Dados biométricos são todas as características físicas ou comportamentais que tornam uma pessoa única. Isso inclui a impressão digital, o padrão da íris, o contorno do rosto e até o timbre da voz. A principal diferença para um dado comum, como um e-mail, é que a biometria é um identificador que não pode ser trocado. Uma vez exposta, a informação fica vulnerável para sempre, abrindo portas para fraudes de difícil contestação.
No Brasil, a Lei Geral de Proteção de Dados (LGPD) reconhece essa vulnerabilidade. Ela classifica a biometria como um “dado sensível”, exigindo que empresas e órgãos públicos adotem um nível máximo de proteção. Isso significa investir em tecnologias como criptografia e controle rígido de acesso para evitar que essas informações caiam em mãos erradas. O não cumprimento dessas regras pode resultar em multas que chegam a 2% do faturamento da empresa, limitadas a R$ 50 milhões por infração.
O que fazer em caso de vazamento?
Saber como agir é fundamental para minimizar os danos. Caso desconfie que seus dados biométricos foram expostos em um incidente de segurança, o primeiro passo é confirmar a veracidade da informação diretamente com a empresa ou órgão envolvido. É direito do titular ser comunicado sobre a extensão do vazamento e quais providências estão sendo tomadas.
Se a resposta não for satisfatória ou não houver comunicação, siga estes passos:
- Registre uma reclamação formal: a Autoridade Nacional de Proteção de Dados (ANPD) é o órgão fiscalizador. Qualquer cidadão pode registrar uma denúncia através do portal oficial do governo (gov.br/anpd), detalhando o ocorrido.
- Monitore suas contas: fique atento a qualquer atividade incomum em aplicativos de banco, e-mails e outros serviços que usam sua biometria para autenticação. Altere senhas de outros serviços por precaução.
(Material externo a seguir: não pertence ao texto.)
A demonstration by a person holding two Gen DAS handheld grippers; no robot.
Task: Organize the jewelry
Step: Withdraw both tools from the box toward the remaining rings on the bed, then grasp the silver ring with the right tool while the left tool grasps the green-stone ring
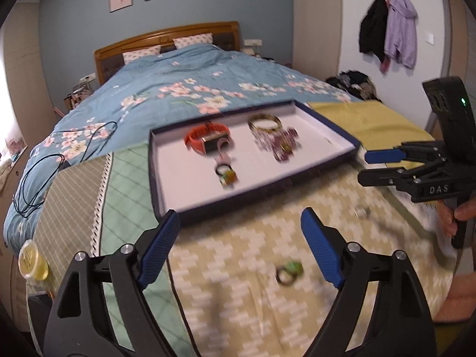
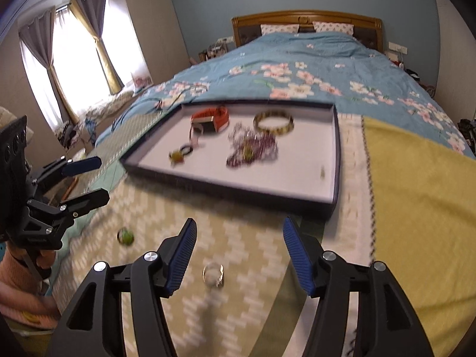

- Guarde todas as provas: salve e-mails, protocolos de atendimento, notícias sobre o vazamento e qualquer outra comunicação com a empresa. Esses documentos são essenciais caso precise buscar reparação.
- Procure auxílio legal: se o vazamento causar prejuízos financeiros ou morais, é possível acionar a Justiça para pedir indenização. Órgãos de defesa do consumidor também podem oferecer orientação sobre como proceder.